- _WHAT THE TASK ASKS_: Return every entry exactly as written.

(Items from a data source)
_ _ _ _ _ _ _

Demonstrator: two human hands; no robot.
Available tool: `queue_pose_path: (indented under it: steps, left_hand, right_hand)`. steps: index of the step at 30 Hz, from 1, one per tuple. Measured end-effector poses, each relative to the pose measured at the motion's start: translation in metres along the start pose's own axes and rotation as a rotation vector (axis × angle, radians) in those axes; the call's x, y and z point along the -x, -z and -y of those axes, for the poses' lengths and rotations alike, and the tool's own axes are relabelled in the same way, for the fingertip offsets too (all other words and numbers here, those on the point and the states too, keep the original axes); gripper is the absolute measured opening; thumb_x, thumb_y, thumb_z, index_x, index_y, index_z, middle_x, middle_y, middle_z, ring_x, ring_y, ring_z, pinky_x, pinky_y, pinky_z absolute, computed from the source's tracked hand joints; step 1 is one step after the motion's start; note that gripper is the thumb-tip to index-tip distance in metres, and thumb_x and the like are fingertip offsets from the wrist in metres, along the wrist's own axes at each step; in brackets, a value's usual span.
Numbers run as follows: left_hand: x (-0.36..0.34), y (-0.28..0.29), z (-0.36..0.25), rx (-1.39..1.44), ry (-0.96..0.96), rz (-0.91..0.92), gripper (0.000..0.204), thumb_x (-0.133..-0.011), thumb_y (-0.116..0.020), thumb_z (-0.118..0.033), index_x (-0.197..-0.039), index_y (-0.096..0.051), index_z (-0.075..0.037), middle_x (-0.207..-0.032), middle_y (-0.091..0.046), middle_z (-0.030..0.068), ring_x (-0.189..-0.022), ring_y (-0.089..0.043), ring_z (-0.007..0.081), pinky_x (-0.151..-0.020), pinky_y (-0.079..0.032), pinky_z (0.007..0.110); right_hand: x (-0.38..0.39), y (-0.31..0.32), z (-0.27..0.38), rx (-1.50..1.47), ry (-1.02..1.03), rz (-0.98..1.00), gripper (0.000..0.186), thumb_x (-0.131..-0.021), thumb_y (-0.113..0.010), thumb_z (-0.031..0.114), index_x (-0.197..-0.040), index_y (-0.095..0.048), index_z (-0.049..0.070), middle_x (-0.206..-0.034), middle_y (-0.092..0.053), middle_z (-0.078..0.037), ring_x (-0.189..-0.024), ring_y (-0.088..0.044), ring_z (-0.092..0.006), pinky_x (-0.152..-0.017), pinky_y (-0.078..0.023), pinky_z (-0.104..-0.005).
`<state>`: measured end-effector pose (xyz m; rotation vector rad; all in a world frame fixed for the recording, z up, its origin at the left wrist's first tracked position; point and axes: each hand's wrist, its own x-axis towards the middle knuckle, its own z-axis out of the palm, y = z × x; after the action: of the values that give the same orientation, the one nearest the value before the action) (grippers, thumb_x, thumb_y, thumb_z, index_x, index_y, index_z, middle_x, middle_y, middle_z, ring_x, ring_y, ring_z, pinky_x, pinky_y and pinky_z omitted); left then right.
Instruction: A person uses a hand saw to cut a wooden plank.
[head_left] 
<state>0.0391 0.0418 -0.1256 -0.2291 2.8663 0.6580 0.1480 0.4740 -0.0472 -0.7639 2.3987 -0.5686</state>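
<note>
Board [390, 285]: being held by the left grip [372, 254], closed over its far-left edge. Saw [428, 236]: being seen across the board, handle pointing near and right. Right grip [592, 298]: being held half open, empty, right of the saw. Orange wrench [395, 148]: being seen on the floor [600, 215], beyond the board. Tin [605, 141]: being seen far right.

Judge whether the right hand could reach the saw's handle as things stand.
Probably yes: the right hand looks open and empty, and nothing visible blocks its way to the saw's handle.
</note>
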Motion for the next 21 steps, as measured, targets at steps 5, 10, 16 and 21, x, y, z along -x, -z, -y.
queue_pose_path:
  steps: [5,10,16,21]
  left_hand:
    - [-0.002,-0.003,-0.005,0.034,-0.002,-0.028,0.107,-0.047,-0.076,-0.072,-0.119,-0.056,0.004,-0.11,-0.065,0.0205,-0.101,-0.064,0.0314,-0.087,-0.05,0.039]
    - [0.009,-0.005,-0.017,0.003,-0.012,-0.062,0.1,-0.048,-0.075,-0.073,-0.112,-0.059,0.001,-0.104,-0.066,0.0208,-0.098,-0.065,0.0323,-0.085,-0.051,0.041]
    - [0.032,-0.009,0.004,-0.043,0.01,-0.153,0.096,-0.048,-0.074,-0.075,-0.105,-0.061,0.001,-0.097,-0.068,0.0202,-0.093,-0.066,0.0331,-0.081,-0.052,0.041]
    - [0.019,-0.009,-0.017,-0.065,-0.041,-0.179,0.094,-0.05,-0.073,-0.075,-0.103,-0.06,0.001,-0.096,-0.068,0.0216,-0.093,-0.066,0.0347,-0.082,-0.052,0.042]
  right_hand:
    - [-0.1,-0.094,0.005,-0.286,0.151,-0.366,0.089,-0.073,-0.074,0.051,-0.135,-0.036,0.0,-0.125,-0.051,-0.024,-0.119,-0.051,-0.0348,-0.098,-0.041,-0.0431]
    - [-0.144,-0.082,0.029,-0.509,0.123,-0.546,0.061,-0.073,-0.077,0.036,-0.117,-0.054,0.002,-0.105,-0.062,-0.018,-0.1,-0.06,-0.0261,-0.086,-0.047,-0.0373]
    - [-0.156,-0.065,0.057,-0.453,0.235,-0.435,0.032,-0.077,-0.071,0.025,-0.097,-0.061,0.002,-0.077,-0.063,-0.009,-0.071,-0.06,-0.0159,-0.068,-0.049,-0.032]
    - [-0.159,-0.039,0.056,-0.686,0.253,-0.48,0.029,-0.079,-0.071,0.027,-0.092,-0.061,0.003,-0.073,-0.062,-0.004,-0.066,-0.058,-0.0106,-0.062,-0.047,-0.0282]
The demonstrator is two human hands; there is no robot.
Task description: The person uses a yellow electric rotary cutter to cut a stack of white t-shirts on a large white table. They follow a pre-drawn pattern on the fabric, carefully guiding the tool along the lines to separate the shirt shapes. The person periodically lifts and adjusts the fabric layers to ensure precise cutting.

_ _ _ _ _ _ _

- _TASK SOLUTION_:
Demonstrator: two human hands; no robot.
Available tool: `queue_pose_path: (indented under it: steps, left_hand, right_hand)`. steps: index of the step at 30 Hz, from 1, one per tuple. Measured end-effector poses, each relative to the pose measured at the motion's start: translation in metres along the start pose's own axes and rotation as a rotation vector (axis × angle, radians) in those axes; the call's x, y and z point along the -x, -z and -y of those axes, for the poses' lengths and rotations alike, and the tool's own axes are relabelled in the same way, for the fingertip offsets too (all other words and numbers here, those on the point and the states too, keep the original axes); gripper is the absolute measured opening; thumb_x, thumb_y, thumb_z, index_x, index_y, index_z, middle_x, middle_y, middle_z, ring_x, ring_y, ring_z, pinky_x, pinky_y, pinky_z absolute, computed from the source's tracked hand joints; step 1 is one step after the motion's start; note that gripper is the thumb-tip to index-tip distance in metres, and thumb_x and the like are fingertip offsets from the wrist in metres, along the wrist's own axes at each step; in brackets, a value's usual span.
Numbers run as follows: left_hand: x (-0.36..0.34), y (-0.28..0.29), z (-0.36..0.25), rx (-1.39..1.44), ry (-0.96..0.96), rz (-0.91..0.92), gripper (0.000..0.204), thumb_x (-0.133..-0.011), thumb_y (-0.116..0.020), thumb_z (-0.118..0.033), index_x (-0.197..-0.039), index_y (-0.096..0.051), index_z (-0.075..0.037), middle_x (-0.207..-0.032), middle_y (-0.091..0.046), middle_z (-0.030..0.068), ring_x (-0.189..-0.022), ring_y (-0.089..0.043), ring_z (-0.007..0.081), pinky_x (-0.151..-0.020), pinky_y (-0.079..0.032), pinky_z (0.007..0.110); right_hand: x (-0.38..0.39), y (-0.31..0.32), z (-0.27..0.38), rx (-1.50..1.47), ry (-1.02..1.03), rz (-0.98..1.00), gripper (0.000..0.186), thumb_x (-0.131..-0.021), thumb_y (-0.113..0.010), thumb_z (-0.031..0.114), index_x (-0.197..-0.040), index_y (-0.095..0.048), index_z (-0.049..0.070), middle_x (-0.206..-0.034), middle_y (-0.092..0.053), middle_z (-0.078..0.037), ring_x (-0.189..-0.024), ring_y (-0.088..0.044), ring_z (-0.092..0.006), pinky_x (-0.152..-0.017), pinky_y (-0.078..0.023), pinky_z (-0.104..-0.005).
`<state>`: measured end-effector pose (xyz m; rotation vector rad; all in a world frame fixed for the recording, z up, its origin at the left wrist's first tracked position; point and axes: each hand's wrist, its own x-axis towards the middle knuckle, its own z-axis out of the palm, y = z × x; after the action: of the values that give the same orientation, the one nearest the value before the action) (grippers, thumb_x, thumb_y, thumb_z, index_x, index_y, index_z, middle_x, middle_y, middle_z, ring_x, ring_y, ring_z, pinky_x, pinky_y and pinky_z omitted); left then right.
Instruction: A person uses a hand saw to cut a wooden plank.
[head_left] 
<state>0.0391 0.0418 -0.1256 -0.2291 2.8663 0.6580 0.1480 0.4740 -0.0472 -0.7639 2.3987 -0.5686</state>
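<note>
Board [390, 285]: being held by the left grip [372, 254], closed over its far-left edge. Saw [428, 236]: being seen across the board, handle pointing near and right. Right grip [592, 298]: being held half open, empty, right of the saw. Orange wrench [395, 148]: being seen on the floor [600, 215], beyond the board. Tin [605, 141]: being seen far right.

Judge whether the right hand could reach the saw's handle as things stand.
Probably yes: the right hand looks open and empty, and nothing visible blocks its way to the saw's handle.
</note>
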Motion for the next 21 steps, as measured, targets at steps 5, 10, 16 and 21, x, y, z along -x, -z, -y.
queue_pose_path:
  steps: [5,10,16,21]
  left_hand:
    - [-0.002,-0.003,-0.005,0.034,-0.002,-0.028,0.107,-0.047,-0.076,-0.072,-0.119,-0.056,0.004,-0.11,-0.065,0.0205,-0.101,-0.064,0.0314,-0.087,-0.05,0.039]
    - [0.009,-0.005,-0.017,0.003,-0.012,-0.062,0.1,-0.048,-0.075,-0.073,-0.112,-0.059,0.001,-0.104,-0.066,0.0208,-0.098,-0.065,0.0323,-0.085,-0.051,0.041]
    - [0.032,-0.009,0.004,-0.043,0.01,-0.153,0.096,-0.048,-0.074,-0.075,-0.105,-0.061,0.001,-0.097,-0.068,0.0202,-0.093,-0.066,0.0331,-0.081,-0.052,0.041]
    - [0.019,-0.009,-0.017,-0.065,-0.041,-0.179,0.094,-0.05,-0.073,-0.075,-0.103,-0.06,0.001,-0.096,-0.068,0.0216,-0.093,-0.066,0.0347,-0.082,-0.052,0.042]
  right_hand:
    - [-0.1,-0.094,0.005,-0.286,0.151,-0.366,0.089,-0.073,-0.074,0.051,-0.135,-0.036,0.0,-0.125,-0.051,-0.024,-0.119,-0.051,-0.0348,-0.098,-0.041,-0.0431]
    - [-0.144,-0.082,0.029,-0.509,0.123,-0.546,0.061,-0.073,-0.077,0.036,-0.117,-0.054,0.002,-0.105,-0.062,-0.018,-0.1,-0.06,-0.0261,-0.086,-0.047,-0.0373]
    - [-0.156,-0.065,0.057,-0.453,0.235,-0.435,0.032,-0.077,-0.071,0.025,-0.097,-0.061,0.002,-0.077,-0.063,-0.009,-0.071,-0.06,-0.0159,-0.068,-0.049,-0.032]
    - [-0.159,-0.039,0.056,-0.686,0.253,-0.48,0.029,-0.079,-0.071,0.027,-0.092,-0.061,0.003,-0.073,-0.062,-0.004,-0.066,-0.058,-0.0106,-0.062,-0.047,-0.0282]
The demonstrator is two human hands; there is no robot.
Task description: The person uses a yellow electric rotary cutter to cut a stack of white t-shirts on a large white table. They follow a pre-drawn pattern on the fabric, carefully guiding the tool along the lines to separate the shirt shapes. The person periodically lifts and adjusts the fabric layers to ensure precise cutting.

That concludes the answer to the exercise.